- [Problem to work on]
Output exactly the lines below, starting with the line that has "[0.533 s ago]" and going on through the line that has "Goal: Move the", both included, and no other lines.

***

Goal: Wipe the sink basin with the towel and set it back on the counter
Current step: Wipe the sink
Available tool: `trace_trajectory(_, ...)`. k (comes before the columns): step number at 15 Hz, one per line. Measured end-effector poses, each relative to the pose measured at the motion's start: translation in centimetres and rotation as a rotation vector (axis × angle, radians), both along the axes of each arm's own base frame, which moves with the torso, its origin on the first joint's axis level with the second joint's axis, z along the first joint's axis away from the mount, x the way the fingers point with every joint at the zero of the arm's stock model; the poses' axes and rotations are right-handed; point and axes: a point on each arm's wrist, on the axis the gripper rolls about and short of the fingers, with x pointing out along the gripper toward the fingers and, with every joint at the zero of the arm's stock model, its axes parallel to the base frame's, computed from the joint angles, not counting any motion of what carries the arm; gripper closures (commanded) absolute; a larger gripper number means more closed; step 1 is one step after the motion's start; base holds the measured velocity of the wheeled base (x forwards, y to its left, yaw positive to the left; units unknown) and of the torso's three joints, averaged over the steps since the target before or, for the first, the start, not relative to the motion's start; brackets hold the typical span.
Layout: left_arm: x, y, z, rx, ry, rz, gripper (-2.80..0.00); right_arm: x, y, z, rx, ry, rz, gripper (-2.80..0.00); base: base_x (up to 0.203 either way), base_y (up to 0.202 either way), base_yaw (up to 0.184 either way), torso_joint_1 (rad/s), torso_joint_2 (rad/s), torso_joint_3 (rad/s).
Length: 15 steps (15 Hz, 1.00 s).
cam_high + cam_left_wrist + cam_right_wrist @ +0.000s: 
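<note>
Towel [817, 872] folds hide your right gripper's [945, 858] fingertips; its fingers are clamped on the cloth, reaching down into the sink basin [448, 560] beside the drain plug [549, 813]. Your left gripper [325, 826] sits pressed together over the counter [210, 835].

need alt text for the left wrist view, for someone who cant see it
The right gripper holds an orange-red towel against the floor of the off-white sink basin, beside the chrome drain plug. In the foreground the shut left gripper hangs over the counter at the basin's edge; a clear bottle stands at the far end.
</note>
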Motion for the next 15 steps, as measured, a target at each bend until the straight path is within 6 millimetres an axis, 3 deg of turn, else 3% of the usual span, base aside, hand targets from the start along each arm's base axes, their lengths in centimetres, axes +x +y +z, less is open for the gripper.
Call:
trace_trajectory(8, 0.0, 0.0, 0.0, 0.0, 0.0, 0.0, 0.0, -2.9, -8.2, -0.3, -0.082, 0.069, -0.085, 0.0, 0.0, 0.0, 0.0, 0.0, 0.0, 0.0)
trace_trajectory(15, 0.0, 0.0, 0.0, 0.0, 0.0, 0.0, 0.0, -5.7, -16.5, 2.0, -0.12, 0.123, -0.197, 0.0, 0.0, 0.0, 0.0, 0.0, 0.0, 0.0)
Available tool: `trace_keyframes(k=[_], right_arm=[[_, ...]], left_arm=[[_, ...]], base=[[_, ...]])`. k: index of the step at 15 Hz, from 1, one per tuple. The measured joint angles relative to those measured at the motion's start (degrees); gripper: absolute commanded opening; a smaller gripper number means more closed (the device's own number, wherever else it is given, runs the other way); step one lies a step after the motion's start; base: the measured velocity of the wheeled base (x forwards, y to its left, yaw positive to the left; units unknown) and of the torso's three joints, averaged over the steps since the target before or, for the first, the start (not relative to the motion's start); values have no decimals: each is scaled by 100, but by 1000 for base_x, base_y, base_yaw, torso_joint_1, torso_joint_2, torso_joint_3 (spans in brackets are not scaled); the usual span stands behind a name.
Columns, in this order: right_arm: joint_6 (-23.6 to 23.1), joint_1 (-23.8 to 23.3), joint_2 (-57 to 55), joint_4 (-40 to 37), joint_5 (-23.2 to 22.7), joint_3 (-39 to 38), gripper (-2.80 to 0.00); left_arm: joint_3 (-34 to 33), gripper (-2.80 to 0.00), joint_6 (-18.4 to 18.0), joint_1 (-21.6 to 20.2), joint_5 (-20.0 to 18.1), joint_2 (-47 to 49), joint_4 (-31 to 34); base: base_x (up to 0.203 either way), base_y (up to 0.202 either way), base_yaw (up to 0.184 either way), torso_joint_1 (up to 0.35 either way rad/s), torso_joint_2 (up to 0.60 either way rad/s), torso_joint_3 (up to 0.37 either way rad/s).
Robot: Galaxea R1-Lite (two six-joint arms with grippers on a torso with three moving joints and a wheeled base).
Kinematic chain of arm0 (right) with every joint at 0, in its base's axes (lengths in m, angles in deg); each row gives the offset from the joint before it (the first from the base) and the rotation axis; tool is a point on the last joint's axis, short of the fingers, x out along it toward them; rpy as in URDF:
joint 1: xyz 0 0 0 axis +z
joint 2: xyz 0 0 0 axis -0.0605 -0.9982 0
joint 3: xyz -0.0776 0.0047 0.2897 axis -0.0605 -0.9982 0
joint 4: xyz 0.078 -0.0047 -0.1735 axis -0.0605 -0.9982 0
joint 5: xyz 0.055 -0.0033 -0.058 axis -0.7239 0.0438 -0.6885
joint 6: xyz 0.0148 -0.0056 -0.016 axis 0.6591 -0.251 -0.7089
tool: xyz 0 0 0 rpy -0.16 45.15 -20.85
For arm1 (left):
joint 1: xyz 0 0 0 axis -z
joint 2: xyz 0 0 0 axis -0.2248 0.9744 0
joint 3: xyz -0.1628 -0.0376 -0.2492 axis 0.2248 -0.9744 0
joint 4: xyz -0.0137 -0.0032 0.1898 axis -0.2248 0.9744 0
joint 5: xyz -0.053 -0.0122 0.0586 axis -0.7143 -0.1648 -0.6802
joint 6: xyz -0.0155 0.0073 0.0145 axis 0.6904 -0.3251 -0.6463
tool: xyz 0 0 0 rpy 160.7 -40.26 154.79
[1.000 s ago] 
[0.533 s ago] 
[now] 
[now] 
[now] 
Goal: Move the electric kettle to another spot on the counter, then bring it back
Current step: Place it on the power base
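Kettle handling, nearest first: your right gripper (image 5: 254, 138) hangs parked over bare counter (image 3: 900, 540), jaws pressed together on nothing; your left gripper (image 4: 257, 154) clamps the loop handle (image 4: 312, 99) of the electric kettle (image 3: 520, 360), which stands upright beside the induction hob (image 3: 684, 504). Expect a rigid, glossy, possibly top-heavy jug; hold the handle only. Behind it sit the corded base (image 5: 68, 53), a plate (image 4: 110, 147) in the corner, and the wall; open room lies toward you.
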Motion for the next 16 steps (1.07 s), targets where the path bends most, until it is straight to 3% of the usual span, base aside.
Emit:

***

- [Written answer]
[0.533 s ago] 
[now] 
[now] 
[now] 
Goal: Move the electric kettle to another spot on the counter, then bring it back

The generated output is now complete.